WORK TO BE COMPLETED: From the material below, please set down exactly the lines starting with the one with "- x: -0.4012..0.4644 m" and going on through the one with "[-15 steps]", without a single picture.

*** Opening of INFORMATION PROVIDED ***

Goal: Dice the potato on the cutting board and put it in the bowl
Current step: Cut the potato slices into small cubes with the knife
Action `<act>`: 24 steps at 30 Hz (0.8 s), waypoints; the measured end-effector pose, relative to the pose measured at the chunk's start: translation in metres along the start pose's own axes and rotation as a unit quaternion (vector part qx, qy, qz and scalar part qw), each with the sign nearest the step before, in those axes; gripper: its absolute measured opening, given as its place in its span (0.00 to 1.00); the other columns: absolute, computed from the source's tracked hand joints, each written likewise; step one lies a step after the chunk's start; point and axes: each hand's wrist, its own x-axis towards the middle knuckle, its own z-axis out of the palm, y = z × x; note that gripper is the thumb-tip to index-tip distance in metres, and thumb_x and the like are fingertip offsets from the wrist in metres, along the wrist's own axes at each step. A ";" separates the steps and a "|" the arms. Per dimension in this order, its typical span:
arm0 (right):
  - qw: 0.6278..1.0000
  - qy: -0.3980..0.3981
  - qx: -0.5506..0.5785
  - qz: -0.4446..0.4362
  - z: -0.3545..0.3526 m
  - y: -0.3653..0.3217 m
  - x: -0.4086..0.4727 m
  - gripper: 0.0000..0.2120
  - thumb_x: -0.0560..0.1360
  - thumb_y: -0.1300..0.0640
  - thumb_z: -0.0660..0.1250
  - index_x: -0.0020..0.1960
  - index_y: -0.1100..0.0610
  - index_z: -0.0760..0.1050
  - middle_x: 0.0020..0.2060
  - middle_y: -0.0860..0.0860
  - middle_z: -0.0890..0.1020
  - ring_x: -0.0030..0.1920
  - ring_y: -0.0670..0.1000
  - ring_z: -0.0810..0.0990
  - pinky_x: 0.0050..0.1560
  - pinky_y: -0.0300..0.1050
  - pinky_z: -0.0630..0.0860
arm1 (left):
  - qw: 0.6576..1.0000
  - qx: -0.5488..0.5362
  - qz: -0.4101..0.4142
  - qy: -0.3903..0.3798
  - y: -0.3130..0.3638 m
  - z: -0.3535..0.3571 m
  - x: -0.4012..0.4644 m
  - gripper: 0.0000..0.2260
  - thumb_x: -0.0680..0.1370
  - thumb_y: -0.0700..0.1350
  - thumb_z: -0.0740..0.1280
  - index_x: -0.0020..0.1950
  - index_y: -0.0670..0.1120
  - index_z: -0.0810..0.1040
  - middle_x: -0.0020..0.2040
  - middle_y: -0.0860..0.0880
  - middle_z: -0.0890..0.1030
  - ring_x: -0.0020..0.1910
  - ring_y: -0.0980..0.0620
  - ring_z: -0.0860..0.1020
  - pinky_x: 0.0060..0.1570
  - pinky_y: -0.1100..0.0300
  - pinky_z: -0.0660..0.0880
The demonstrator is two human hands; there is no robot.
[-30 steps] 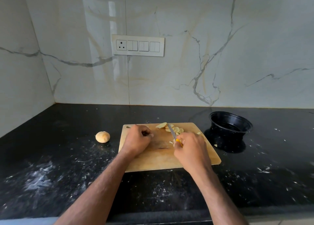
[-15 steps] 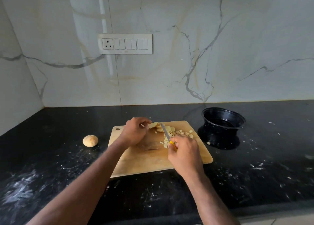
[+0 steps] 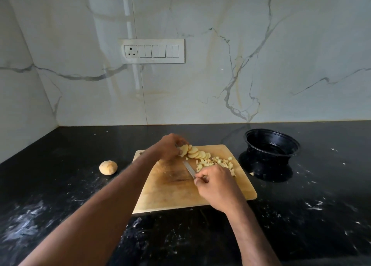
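Note:
A wooden cutting board (image 3: 172, 193) lies on the black counter. At its far edge a fanned row of potato slices (image 3: 195, 153) rests, and my left hand (image 3: 169, 148) pinches the leftmost slices. To the right of them lies a pile of diced potato (image 3: 217, 162). My right hand (image 3: 215, 187) grips a small knife (image 3: 189, 169), its blade pointing up and left over the board. The black bowl (image 3: 272, 145) stands to the right of the board; nothing shows inside it.
A whole potato piece (image 3: 108, 167) sits on the counter left of the board. A stray potato bit (image 3: 251, 173) lies by the bowl's base. A marble wall with a switch panel (image 3: 153, 51) rises behind. White specks dot the counter.
My left hand has reached farther back onto the potato slices and taken hold of them. My right hand has drawn the knife back toward me, away from the diced pile.

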 end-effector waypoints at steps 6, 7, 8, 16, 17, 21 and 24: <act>0.999 -0.031 0.022 -0.007 -0.002 0.002 -0.003 0.07 0.75 0.53 0.71 0.50 0.50 0.85 0.27 0.36 0.75 0.22 0.43 0.74 0.22 0.34 0.66 | 0.992 -0.077 0.005 0.095 -0.008 -0.004 -0.014 0.09 0.73 0.35 0.76 0.50 0.45 0.84 0.48 0.48 0.82 0.48 0.51 0.79 0.48 0.56 0.77; 0.999 -0.033 0.028 -0.007 -0.003 0.002 -0.003 0.07 0.74 0.53 0.71 0.50 0.50 0.85 0.27 0.36 0.76 0.22 0.43 0.74 0.22 0.34 0.66 | 0.990 -0.098 0.010 0.097 -0.009 -0.006 -0.019 0.07 0.73 0.34 0.76 0.48 0.44 0.84 0.47 0.47 0.83 0.47 0.51 0.79 0.48 0.56 0.78; 0.999 -0.037 0.031 -0.008 -0.003 0.002 -0.003 0.07 0.74 0.53 0.71 0.50 0.50 0.86 0.29 0.36 0.78 0.24 0.41 0.75 0.23 0.34 0.67 | 0.989 -0.116 0.016 0.093 -0.009 -0.009 -0.025 0.06 0.73 0.33 0.75 0.46 0.43 0.84 0.45 0.46 0.83 0.45 0.52 0.79 0.48 0.56 0.78; 0.999 -0.017 0.038 -0.020 -0.004 0.001 -0.010 0.08 0.73 0.55 0.73 0.51 0.47 0.85 0.21 0.43 0.74 0.22 0.45 0.67 0.27 0.48 0.70 | 0.984 -0.125 0.069 0.104 -0.026 -0.014 -0.076 0.11 0.73 0.26 0.70 0.40 0.41 0.86 0.42 0.45 0.85 0.46 0.47 0.84 0.52 0.54 0.82; 0.999 -0.006 0.036 -0.022 -0.004 0.001 -0.011 0.09 0.73 0.56 0.73 0.53 0.47 0.84 0.21 0.44 0.73 0.22 0.45 0.67 0.28 0.49 0.72 | 0.986 -0.115 0.072 0.099 -0.030 -0.014 -0.081 0.13 0.73 0.26 0.70 0.40 0.42 0.86 0.43 0.46 0.86 0.47 0.49 0.83 0.53 0.54 0.82; 0.998 0.047 0.032 -0.035 -0.002 -0.002 -0.015 0.17 0.75 0.55 0.71 0.64 0.47 0.80 0.22 0.43 0.72 0.24 0.46 0.69 0.35 0.44 0.78 | 0.988 -0.055 0.072 0.124 -0.042 -0.011 -0.093 0.14 0.77 0.30 0.68 0.50 0.47 0.87 0.47 0.55 0.85 0.50 0.59 0.82 0.54 0.62 0.79; 0.996 0.073 0.025 -0.043 -0.001 -0.005 -0.018 0.18 0.77 0.53 0.70 0.67 0.48 0.78 0.23 0.44 0.72 0.25 0.46 0.70 0.39 0.42 0.79 | 0.987 -0.029 0.067 0.140 -0.043 -0.010 -0.100 0.06 0.76 0.44 0.75 0.52 0.52 0.86 0.45 0.58 0.83 0.46 0.62 0.79 0.46 0.65 0.75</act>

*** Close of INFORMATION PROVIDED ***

TASK OUTPUT:
  - x: -0.4012..0.4644 m
  - gripper: 0.0000..0.2260
  - thumb_x: -0.0680..0.1370
  - thumb_y: -0.0700..0.1350
  - thumb_z: -0.0740..0.1280
  - index_x: -0.0020..0.1950
  - index_y: -0.0670..0.1120
  - index_z: -0.0810..0.1040
  - middle_x: -0.0020..0.2040
  - middle_y: -0.0860..0.0880
  - middle_z: -0.0890..0.1030
  - ring_x: -0.0020..0.1910
  - ring_y: -0.0980..0.0620
  - ring_z: -0.0860..0.1020
  - pinky_x: 0.0060..0.1570
  - pinky_y: -0.1100..0.0300
  - pinky_z: -0.0660..0.0880
The demonstrator is two human hands; there is no robot.
[-30 steps] 
[-15 steps] 

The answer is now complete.